HOW TO COMPLETE THIS TASK =>
Using the records below, filter out every line that lacks "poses" and copy the rest.
Start of RECORDS SUPPLIED
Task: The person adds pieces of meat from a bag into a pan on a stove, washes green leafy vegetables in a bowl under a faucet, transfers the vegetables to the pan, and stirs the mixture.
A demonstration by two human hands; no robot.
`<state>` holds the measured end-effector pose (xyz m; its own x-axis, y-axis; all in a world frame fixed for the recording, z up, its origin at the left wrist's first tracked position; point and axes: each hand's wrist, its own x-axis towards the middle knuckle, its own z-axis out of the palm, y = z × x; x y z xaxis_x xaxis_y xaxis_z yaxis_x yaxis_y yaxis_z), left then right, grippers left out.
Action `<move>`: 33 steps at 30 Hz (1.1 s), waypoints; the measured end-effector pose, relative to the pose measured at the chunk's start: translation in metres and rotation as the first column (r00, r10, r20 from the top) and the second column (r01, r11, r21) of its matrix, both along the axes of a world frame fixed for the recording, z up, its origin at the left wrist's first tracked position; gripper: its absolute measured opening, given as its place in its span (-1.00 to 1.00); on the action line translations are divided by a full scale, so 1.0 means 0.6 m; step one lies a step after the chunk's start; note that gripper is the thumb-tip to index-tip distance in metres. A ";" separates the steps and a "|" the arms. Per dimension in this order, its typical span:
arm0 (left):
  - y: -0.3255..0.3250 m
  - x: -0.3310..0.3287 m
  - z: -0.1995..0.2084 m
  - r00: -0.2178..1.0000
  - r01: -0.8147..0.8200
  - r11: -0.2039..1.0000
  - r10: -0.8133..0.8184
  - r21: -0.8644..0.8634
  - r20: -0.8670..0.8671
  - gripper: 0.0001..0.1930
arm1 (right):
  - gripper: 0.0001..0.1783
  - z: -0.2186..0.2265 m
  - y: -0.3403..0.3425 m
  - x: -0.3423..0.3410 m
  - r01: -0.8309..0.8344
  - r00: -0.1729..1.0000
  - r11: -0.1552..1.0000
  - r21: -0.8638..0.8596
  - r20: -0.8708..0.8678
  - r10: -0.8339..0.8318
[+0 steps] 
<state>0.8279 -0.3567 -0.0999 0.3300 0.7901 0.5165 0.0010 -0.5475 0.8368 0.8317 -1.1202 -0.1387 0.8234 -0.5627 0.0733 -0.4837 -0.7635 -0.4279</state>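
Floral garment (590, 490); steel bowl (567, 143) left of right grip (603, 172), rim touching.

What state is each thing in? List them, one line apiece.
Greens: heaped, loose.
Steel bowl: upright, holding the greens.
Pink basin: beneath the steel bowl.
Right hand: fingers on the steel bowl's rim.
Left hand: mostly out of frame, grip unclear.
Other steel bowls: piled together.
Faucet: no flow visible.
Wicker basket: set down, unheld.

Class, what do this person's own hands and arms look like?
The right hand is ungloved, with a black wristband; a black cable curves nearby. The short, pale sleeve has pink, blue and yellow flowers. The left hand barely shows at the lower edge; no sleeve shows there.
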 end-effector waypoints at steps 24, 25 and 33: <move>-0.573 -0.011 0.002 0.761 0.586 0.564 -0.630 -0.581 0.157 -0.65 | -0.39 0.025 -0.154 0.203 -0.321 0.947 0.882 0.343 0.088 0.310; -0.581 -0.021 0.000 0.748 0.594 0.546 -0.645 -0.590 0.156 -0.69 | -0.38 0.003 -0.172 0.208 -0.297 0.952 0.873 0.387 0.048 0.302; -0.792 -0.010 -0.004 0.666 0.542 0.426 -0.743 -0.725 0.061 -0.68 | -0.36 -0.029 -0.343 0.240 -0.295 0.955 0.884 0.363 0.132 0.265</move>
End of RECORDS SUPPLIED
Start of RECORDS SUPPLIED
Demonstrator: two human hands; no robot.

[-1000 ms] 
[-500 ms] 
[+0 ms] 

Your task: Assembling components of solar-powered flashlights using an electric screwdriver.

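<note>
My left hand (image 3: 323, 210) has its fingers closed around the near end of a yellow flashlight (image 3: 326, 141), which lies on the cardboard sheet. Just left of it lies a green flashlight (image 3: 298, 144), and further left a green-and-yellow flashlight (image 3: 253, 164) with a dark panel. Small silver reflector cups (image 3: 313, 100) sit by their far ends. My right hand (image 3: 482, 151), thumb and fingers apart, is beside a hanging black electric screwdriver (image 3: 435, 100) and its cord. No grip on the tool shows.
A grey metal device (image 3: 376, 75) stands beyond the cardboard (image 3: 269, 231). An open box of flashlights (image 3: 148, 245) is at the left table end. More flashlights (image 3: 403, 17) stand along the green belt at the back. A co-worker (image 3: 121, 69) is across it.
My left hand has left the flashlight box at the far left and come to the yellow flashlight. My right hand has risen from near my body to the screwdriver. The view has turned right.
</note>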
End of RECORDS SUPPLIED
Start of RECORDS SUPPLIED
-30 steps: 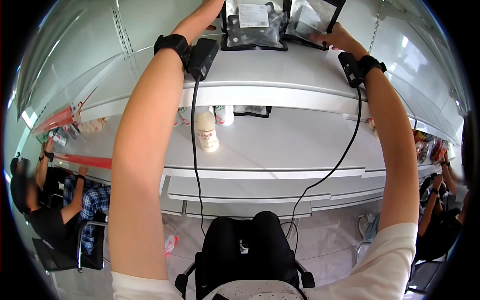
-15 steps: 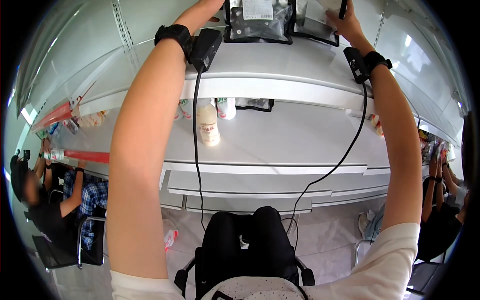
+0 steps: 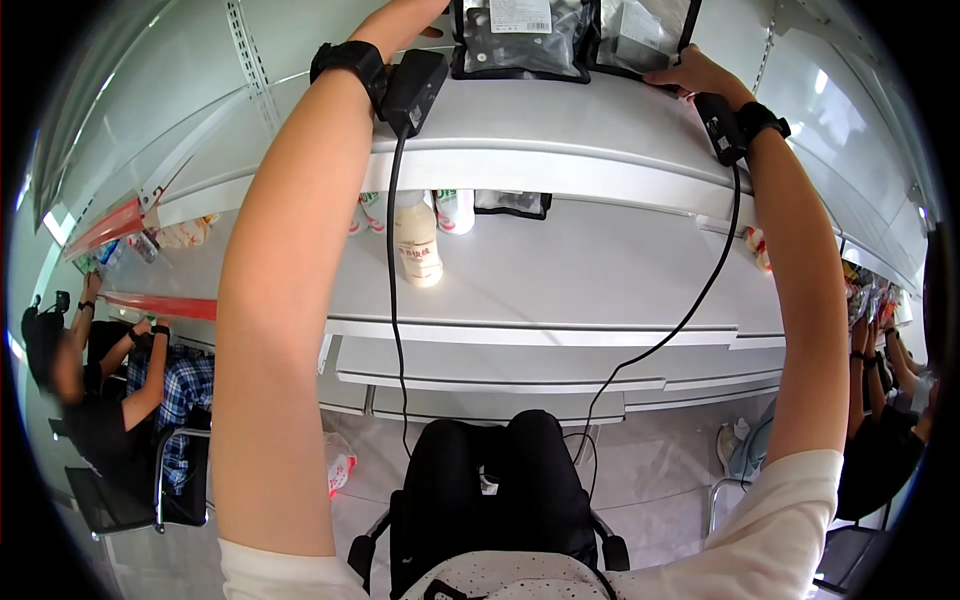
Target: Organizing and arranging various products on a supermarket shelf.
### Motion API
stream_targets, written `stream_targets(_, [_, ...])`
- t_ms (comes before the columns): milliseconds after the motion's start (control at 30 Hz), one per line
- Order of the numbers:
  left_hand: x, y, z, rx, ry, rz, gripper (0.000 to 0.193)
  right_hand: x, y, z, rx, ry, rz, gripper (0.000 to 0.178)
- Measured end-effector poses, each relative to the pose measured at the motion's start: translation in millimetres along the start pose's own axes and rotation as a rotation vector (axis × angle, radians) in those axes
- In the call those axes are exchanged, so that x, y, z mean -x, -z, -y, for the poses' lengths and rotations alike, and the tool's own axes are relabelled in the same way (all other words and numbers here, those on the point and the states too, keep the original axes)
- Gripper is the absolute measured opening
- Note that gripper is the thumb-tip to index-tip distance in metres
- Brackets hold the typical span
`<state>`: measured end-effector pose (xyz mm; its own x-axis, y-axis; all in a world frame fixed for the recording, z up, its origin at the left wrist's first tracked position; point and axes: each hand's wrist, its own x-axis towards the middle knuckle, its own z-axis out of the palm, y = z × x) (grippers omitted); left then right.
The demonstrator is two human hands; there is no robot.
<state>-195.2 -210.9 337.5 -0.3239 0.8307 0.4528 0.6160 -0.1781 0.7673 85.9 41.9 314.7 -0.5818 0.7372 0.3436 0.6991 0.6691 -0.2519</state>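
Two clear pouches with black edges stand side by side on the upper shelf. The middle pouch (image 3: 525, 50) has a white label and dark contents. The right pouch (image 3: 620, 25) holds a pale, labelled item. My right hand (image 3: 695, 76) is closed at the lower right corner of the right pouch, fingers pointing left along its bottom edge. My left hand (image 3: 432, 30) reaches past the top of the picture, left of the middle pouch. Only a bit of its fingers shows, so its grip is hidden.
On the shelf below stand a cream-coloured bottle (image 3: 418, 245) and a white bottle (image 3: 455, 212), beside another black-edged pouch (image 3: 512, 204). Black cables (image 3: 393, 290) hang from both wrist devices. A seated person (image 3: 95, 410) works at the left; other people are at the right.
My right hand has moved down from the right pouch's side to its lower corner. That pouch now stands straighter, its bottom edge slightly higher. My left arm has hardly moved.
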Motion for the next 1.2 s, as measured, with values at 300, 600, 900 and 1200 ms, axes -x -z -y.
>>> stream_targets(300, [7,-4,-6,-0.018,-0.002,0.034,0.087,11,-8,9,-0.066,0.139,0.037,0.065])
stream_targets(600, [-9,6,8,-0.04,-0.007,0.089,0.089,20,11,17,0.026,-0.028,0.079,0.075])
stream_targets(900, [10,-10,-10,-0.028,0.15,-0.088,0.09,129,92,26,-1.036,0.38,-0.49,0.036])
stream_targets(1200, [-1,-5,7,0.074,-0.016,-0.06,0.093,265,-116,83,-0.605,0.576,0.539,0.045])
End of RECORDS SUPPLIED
EXERCISE OUTPUT =>
- Measured end-effector poses, each relative to the pose measured at the motion's start: translation in millimetres along the start pose's own axes and rotation as a rotation vector (axis × angle, radians) in those axes
- In the call those axes are exchanged, so that x, y, z mean -x, -z, -y, for the poses' lengths and rotations alike, and the tool's own axes are relabelled in the same way (all other words and numbers here, those on the point and the states too, keep the original axes)

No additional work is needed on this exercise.